* [What you should do]: Find the line in the entries below that contains "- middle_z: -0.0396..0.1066". Repeat it exactly, and every line after it through the line that contains "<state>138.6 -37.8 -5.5".

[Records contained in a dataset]
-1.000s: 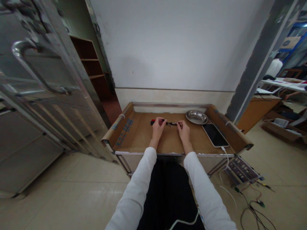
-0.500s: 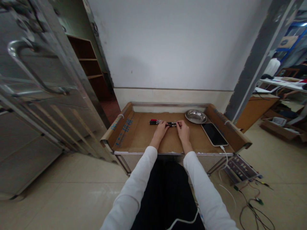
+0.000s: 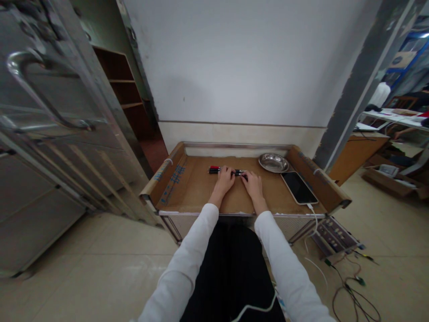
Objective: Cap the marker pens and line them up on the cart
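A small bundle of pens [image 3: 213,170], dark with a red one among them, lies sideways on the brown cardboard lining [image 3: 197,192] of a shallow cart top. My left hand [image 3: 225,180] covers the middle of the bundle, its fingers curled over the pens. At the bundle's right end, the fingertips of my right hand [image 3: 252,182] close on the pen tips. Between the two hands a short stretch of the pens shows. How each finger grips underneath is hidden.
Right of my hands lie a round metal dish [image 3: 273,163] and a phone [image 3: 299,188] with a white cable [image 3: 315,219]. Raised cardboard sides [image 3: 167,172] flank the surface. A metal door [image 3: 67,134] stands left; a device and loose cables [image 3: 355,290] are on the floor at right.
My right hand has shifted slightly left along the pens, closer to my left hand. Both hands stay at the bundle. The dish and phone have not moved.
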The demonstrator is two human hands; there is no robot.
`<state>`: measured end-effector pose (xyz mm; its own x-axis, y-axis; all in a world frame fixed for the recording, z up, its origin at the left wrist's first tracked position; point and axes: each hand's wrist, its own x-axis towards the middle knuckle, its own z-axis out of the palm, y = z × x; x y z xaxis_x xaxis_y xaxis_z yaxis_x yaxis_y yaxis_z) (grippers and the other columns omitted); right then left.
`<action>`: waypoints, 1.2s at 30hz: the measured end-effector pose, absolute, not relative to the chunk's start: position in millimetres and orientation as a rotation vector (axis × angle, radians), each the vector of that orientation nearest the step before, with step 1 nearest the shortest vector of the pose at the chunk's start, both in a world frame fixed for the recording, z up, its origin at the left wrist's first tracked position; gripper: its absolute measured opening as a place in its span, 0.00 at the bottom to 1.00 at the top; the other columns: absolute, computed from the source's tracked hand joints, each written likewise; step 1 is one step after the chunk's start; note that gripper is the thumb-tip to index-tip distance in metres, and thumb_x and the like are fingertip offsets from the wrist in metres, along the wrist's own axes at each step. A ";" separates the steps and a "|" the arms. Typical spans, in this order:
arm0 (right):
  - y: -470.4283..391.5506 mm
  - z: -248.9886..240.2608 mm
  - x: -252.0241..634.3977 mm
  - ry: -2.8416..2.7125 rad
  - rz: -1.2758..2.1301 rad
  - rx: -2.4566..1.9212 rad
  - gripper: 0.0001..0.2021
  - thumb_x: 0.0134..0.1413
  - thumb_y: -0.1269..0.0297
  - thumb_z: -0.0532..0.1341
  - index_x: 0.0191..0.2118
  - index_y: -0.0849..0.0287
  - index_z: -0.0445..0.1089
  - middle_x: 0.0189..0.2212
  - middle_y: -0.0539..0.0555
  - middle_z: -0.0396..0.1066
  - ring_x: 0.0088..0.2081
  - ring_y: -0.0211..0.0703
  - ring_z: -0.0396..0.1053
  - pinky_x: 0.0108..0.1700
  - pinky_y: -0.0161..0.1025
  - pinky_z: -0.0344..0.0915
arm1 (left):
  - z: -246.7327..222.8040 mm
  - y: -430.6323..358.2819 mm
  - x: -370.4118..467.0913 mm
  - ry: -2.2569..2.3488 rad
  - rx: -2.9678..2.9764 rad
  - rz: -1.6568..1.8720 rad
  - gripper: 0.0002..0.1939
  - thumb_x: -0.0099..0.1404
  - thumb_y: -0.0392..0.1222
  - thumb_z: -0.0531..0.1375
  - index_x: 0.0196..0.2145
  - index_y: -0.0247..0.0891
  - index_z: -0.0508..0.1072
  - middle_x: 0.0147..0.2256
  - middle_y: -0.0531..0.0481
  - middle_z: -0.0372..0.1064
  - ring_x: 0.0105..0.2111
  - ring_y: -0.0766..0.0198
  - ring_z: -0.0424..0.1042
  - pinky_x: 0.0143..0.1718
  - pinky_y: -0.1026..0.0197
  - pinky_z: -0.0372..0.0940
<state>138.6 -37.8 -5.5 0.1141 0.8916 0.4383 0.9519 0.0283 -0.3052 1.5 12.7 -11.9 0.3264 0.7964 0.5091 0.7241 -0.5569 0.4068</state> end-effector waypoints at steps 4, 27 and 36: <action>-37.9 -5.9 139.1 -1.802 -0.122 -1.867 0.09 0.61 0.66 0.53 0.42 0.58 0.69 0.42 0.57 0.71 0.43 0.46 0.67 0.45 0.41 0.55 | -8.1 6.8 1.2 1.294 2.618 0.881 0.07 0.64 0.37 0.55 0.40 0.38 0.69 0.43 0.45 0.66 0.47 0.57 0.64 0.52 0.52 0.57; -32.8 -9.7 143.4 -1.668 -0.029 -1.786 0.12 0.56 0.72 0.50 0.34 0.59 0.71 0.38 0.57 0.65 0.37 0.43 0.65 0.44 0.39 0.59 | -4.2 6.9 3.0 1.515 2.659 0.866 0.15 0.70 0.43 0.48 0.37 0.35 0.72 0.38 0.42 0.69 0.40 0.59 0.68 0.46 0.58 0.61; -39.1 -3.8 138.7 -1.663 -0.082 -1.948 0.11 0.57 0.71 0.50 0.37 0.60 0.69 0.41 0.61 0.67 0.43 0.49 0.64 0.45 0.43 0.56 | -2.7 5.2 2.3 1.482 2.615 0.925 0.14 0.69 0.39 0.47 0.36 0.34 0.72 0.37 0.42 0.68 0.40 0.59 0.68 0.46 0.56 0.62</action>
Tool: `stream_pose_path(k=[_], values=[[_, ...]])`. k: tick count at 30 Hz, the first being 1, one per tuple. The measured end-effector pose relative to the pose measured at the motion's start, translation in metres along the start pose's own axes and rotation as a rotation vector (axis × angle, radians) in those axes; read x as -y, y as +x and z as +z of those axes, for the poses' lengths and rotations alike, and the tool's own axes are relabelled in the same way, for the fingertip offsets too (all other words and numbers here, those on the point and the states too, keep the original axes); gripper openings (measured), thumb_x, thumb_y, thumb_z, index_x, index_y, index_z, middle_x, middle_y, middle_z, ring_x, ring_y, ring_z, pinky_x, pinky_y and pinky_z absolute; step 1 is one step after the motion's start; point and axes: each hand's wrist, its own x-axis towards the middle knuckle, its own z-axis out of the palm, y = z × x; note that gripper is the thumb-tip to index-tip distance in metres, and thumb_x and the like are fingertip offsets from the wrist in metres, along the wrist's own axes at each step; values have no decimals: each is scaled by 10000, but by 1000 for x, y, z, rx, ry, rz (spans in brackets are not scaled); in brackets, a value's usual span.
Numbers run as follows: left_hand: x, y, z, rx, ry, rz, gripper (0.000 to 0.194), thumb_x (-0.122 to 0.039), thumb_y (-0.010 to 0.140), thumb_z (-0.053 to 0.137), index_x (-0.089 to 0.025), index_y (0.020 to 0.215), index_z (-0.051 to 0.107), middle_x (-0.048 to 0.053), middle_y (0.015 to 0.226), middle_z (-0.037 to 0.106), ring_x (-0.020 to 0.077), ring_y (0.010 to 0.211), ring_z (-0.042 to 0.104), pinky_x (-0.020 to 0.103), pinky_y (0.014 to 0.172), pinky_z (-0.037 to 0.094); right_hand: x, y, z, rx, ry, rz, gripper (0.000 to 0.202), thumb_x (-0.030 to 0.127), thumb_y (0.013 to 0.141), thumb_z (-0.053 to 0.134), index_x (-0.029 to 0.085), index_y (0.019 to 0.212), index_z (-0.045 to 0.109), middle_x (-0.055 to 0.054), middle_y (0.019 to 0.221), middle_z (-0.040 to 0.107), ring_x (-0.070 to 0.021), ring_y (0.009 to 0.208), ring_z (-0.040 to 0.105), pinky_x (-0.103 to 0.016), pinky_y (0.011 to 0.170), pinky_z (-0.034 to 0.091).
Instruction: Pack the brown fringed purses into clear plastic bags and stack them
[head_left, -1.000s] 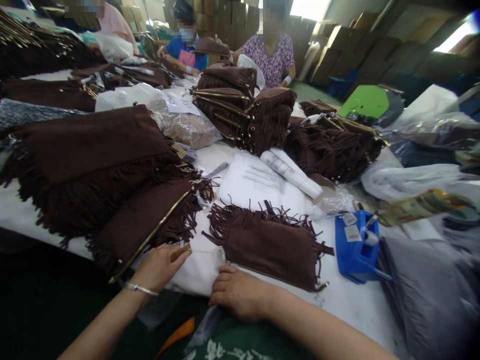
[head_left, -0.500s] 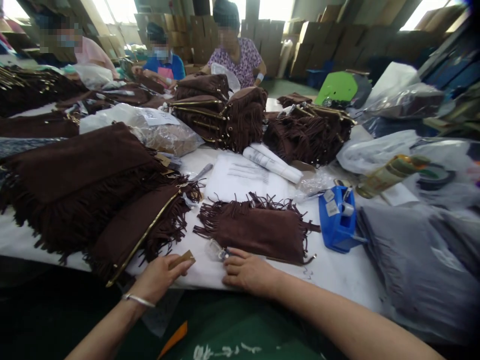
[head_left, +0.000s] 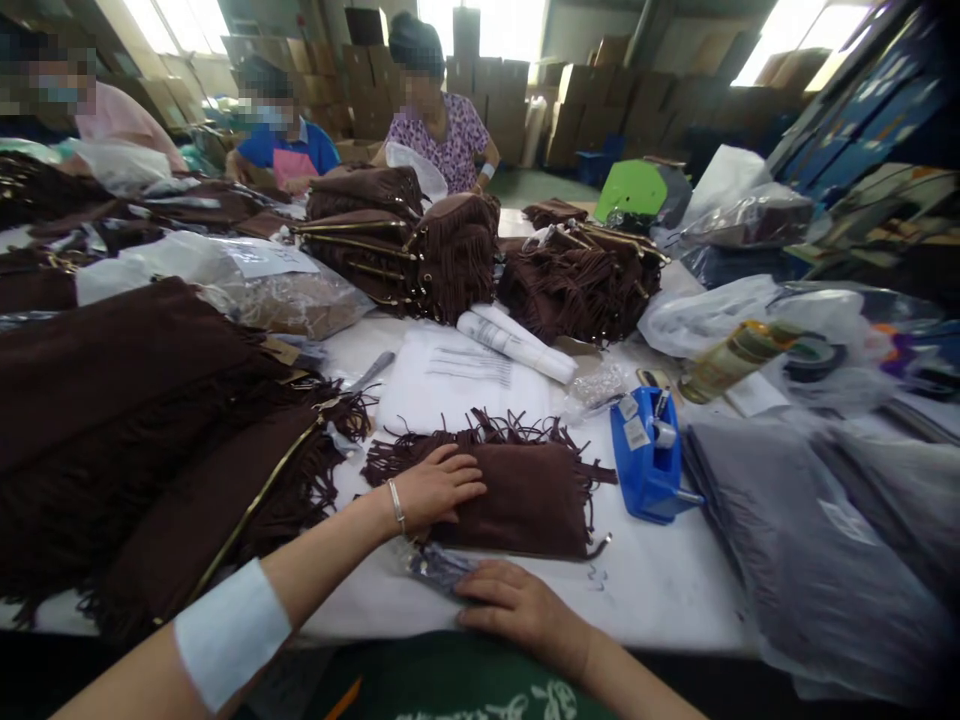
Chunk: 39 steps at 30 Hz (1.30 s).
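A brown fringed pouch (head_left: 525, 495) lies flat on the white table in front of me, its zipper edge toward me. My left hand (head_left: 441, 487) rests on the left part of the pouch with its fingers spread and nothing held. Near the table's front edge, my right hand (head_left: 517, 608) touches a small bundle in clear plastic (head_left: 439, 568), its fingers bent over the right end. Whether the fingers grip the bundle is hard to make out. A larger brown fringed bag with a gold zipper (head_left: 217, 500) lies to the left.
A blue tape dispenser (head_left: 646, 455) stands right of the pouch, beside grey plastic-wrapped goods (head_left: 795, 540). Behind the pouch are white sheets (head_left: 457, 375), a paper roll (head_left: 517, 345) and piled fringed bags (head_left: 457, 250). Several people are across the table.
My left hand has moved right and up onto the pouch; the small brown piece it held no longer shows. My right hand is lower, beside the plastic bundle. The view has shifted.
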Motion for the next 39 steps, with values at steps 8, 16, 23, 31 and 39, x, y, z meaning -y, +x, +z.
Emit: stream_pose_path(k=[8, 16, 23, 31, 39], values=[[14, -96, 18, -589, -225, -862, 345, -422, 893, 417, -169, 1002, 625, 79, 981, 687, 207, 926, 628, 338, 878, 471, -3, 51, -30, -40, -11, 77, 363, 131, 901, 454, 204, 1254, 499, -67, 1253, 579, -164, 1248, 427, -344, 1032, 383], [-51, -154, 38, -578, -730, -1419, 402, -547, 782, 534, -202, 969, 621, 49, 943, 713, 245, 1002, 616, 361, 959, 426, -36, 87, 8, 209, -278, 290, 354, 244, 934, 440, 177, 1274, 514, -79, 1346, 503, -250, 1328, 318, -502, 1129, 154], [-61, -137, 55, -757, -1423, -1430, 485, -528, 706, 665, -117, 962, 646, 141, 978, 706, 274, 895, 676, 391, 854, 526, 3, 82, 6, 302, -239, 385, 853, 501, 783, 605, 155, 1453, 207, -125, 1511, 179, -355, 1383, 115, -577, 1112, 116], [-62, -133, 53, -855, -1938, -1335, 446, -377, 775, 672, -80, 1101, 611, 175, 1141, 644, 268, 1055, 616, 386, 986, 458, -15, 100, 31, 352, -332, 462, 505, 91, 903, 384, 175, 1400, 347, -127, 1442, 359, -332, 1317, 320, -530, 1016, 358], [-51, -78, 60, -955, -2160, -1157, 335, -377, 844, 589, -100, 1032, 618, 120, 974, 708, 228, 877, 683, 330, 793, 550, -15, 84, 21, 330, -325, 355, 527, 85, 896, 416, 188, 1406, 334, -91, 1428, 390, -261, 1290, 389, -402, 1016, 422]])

* [Solution to this task]:
  - middle_z: -0.0396..0.1066
  - ring_x: 0.0088..0.2081
  - ring_y: -0.0211..0.0703
  - ring_z: -0.0396..0.1053
  - pinky_x: 0.0108..0.1700
  - pinky_y: -0.0161..0.1025
  - pinky_z: -0.0344..0.0915
arm1 (left):
  - z: -246.7327..222.8040 mm
  - y: -430.6323..358.2819 mm
  - x: -370.4118..467.0913 mm
  - ry: -2.2569..2.3488 rad
  - rx: -2.9678..2.9764 rad
  - rz: -1.6568..1.8720 rad
  - gripper: 0.0002..0.1939
  - thumb_x: -0.0099..0.1404
  - thumb_y: -0.0392..0.1222
  - thumb_z: -0.0531..0.1375
  - index_x: 0.0196..0.2145
  - index_y: -0.0247..0.0891
  - index_z: -0.0508..0.1072
  - middle_x: 0.0147..0.2256
  - middle_y: -0.0531..0.0481
  - middle_z: -0.0372..0.1064
  - ring_x: 0.0105..0.2111
  - ring_y: -0.0766..0.0198
  - ring_z: -0.0424..0.1042
  - pinky_x: 0.0143..0.1718
  - pinky_y: -0.1026..0.0197
  - pinky_z: -0.0372..0.0940
<state>138.6 -37.8 -5.5 0.1141 0.8916 0.4383 0.9519 0.0283 -0.3052 1.5 12.7 -11.9 0.3264 0.7964 0.5091 0.7241 -0.5569 0.4068</state> end-effector waypoints at steps 4, 27 and 36: <action>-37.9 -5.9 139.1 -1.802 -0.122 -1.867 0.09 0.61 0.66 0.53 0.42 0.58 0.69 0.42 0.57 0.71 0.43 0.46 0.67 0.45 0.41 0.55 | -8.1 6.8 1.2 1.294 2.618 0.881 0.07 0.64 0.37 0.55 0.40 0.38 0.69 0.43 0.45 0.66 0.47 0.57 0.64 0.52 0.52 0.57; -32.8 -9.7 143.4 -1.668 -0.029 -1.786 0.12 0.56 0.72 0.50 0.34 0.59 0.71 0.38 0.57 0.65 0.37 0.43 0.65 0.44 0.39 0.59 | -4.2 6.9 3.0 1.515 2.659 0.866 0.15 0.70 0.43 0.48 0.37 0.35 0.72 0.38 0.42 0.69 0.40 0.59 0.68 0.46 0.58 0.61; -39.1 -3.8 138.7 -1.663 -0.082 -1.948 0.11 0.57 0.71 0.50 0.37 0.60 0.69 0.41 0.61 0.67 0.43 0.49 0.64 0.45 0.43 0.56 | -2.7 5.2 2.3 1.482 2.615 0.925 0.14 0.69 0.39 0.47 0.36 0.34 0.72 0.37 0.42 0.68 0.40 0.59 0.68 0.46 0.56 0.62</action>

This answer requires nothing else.